(Collected data entries)
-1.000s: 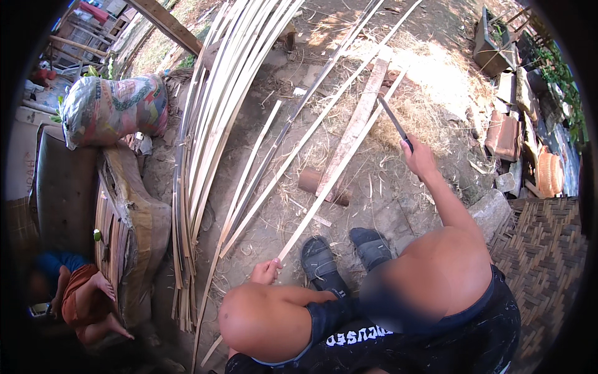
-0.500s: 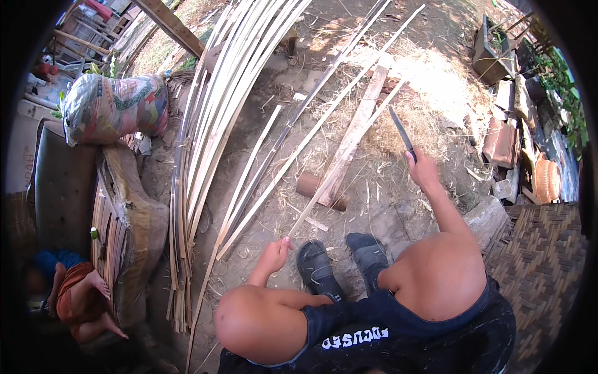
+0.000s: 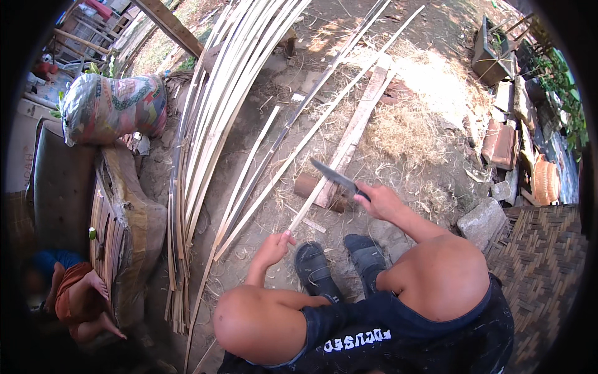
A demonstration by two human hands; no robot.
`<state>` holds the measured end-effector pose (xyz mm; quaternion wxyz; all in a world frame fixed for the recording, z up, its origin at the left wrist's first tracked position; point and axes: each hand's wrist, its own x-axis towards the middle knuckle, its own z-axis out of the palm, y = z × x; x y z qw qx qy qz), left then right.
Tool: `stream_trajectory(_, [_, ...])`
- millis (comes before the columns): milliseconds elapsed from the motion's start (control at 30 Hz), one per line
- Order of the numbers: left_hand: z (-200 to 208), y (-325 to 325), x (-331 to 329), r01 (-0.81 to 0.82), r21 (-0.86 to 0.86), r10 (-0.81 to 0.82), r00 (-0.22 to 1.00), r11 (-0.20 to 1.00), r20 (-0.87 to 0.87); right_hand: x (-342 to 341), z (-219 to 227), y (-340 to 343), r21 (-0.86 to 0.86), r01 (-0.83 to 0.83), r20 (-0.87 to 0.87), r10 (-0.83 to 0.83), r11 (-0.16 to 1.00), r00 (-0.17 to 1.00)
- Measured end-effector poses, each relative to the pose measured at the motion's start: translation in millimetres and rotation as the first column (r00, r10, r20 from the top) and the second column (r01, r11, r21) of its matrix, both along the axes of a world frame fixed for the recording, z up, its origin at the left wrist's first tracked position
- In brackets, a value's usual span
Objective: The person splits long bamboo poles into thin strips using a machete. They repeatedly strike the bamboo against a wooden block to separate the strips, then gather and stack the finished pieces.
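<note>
My left hand pinches the near end of a pale bamboo strip, which slants away to the far right along a wooden plank. The plank's near end rests on a short round log. In my right hand, closed around its dark handle, is a knife. Its blade points to the far left and lies across the strip in view, above the plank's near end; whether it touches the strip, I cannot tell.
Many long bamboo strips lie bundled on the left, with several loose ones beside them. Curly shavings cover the ground beyond the plank. A stuffed sack and a seated person are at left. A stone block and woven mat lie right.
My right hand has brought the knife left and nearer, from beside the shavings to over the strip. The strip has shifted so it lies closer along the plank; my left hand has barely moved.
</note>
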<state>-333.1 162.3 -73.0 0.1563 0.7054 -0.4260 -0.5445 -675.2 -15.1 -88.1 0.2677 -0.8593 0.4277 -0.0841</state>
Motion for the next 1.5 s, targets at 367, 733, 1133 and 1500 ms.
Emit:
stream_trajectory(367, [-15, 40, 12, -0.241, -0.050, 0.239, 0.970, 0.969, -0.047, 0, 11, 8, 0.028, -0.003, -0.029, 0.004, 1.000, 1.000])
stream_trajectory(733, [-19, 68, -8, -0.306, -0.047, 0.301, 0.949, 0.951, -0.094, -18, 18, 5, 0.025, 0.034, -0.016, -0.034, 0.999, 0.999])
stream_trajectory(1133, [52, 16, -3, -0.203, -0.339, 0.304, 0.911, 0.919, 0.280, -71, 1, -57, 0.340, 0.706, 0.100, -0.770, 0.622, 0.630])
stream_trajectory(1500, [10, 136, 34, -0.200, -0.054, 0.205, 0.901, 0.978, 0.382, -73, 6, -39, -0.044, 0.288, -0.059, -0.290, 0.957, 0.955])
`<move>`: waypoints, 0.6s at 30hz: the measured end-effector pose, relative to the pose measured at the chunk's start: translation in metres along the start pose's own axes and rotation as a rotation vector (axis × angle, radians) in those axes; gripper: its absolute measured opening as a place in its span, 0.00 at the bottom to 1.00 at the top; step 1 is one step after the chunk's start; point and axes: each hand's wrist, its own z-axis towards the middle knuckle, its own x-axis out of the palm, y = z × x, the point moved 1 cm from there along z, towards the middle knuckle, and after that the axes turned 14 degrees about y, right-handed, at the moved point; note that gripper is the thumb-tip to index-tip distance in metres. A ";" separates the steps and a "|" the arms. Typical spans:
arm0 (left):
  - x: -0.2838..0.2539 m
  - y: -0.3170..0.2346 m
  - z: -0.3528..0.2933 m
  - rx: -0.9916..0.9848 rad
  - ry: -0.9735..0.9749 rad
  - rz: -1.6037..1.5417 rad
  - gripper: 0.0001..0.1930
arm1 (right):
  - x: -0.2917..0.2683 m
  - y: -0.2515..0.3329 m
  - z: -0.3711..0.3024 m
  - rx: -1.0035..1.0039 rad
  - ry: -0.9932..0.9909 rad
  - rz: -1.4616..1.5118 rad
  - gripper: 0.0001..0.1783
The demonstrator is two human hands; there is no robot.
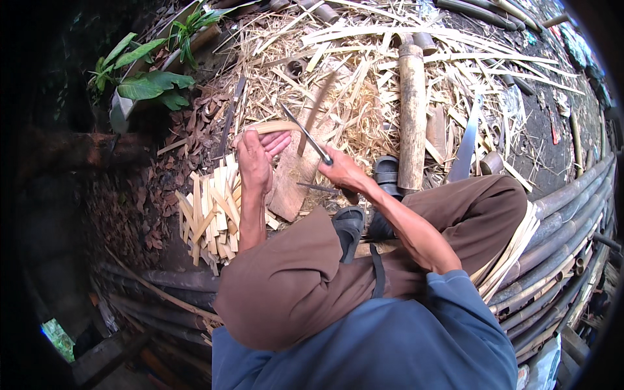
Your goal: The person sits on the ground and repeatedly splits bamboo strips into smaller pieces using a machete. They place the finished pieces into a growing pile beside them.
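Observation:
A pale bamboo strip lies level across my left hand, held near its left end, with the fingers stretched out beside it. In my right hand is a knife, its narrow blade slanting up and left across the strip's right end. A brown flat strip crosses behind the blade; I cannot tell whether it is joined to the pale one. Below them rests a wooden board. Beside my left forearm is a pile of short cut bamboo strips.
A thick bamboo pole lies right of my sandalled feet. Farther right is a saw. Shavings cover the ground ahead. Stacked bamboo poles curve along the right, and a leafy plant grows at the far left.

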 end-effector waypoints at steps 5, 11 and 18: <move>-0.015 0.013 0.000 0.068 0.060 -0.085 0.27 | -0.001 -0.018 0.004 -0.007 -0.086 -0.076 0.19; -0.033 0.028 -0.012 0.078 0.043 -0.137 0.29 | 0.000 -0.022 0.009 0.066 -0.012 -0.115 0.20; -0.026 0.018 -0.007 0.186 -0.082 0.364 0.23 | 0.008 -0.030 0.016 0.027 -0.091 -0.255 0.14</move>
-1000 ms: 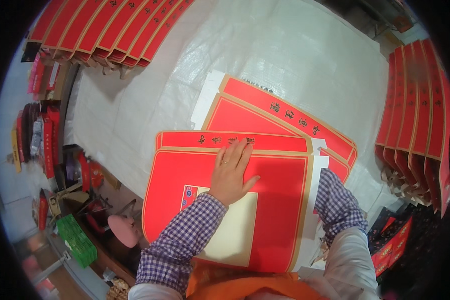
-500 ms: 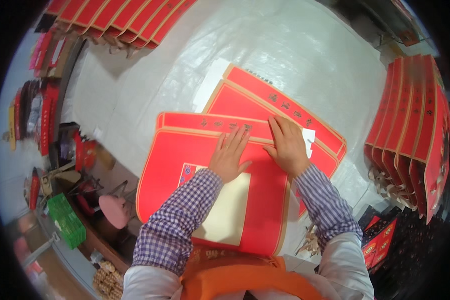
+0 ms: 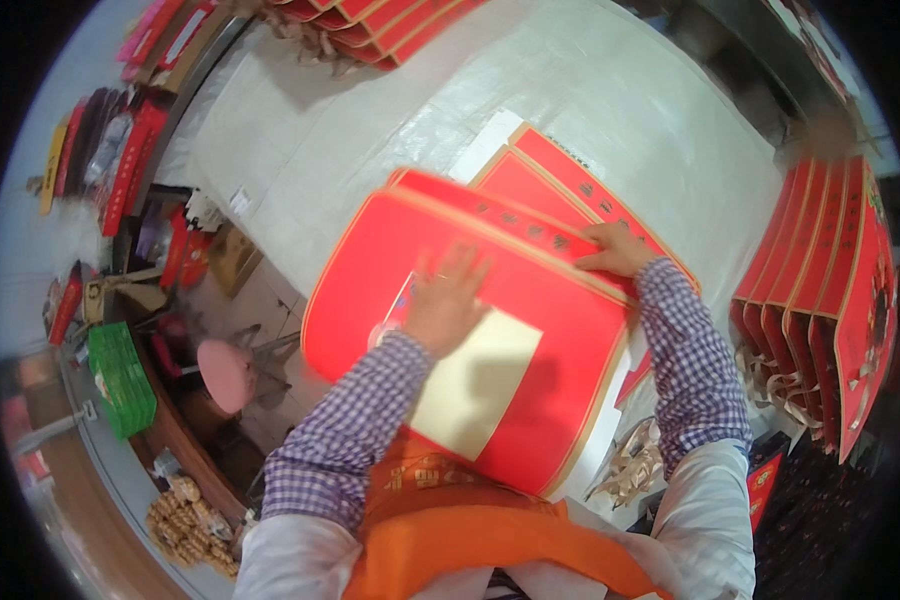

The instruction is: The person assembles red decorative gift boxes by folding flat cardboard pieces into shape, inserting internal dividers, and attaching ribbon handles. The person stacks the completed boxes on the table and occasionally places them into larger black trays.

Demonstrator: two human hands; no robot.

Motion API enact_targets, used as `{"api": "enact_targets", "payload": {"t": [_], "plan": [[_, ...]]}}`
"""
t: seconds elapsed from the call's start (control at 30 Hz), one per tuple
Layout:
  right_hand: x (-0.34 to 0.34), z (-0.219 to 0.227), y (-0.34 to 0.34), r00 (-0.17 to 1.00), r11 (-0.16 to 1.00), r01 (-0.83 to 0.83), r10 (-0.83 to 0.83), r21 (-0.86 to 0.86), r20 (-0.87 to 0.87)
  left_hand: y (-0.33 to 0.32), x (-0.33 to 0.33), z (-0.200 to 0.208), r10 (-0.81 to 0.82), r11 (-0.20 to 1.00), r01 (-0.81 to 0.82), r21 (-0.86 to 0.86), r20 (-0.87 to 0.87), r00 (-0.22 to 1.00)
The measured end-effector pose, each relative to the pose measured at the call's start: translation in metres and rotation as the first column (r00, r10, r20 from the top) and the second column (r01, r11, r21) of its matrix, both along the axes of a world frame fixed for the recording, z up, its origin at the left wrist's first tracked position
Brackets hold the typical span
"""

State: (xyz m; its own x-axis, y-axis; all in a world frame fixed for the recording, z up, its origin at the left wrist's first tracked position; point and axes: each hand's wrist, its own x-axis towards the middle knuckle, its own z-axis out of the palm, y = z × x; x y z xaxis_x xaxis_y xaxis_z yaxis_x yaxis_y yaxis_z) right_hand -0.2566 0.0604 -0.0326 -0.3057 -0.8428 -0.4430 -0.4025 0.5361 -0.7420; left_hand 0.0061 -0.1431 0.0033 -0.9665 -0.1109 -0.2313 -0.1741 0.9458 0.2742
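Note:
A red cardboard bag blank (image 3: 490,410) with tan edges and a cream panel lies in front of me, its far strip folded up along a crease. My left hand (image 3: 448,305) is over its middle, fingers spread and slightly blurred; I cannot tell whether it touches. At the right end of the folded strip, my right hand (image 3: 622,252) grips the edge between bent fingers and thumb. Beneath lies a second red cardboard blank (image 3: 540,185), turned at an angle, with a white flap (image 3: 485,145) showing at its far left corner.
Red bags with ribbon handles stand in a row at the right (image 3: 805,290), and more red bags (image 3: 380,25) stand at the far left. Pale plastic sheeting (image 3: 660,110) covers the table. Tan ribbons (image 3: 635,465) lie near my right forearm. A pink stool (image 3: 226,375) and green cartons (image 3: 122,380) are left.
The upper blank has turned and its far strip is folded up more. My right hand has gone from lying flat to gripping the strip's right end. My left hand has slid nearer me across the sheet.

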Motion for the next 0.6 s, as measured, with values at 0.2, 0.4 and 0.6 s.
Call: {"api": "enact_targets", "payload": {"t": [0.2, 0.4, 0.6], "plan": [[-0.027, 0.034, 0.113, 0.725, 0.755, 0.655, -0.615, -0.033, 0.310, -0.083, 0.100, 0.068, 0.467, 0.860, -0.508, -0.050, -0.324, 0.823], [0.055, -0.036, 0.170, 0.538, 0.523, 0.840, -0.838, -0.144, 0.090, -0.015, 0.065, 0.068, 0.446, 0.892, -0.382, 0.242, -0.334, 0.830], [0.169, -0.082, 0.201, 0.303, 0.308, 0.951, -0.914, -0.027, 0.268, 0.048, -0.025, 0.033, -0.061, 0.983, 0.098, 0.153, -0.229, 0.972]]}}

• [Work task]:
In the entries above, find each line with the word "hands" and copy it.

• [Your response]:
A demonstration by two human hands; no robot.
The demonstrator is two human hands; there is no robot.
Demonstrator: two human hands; no robot.

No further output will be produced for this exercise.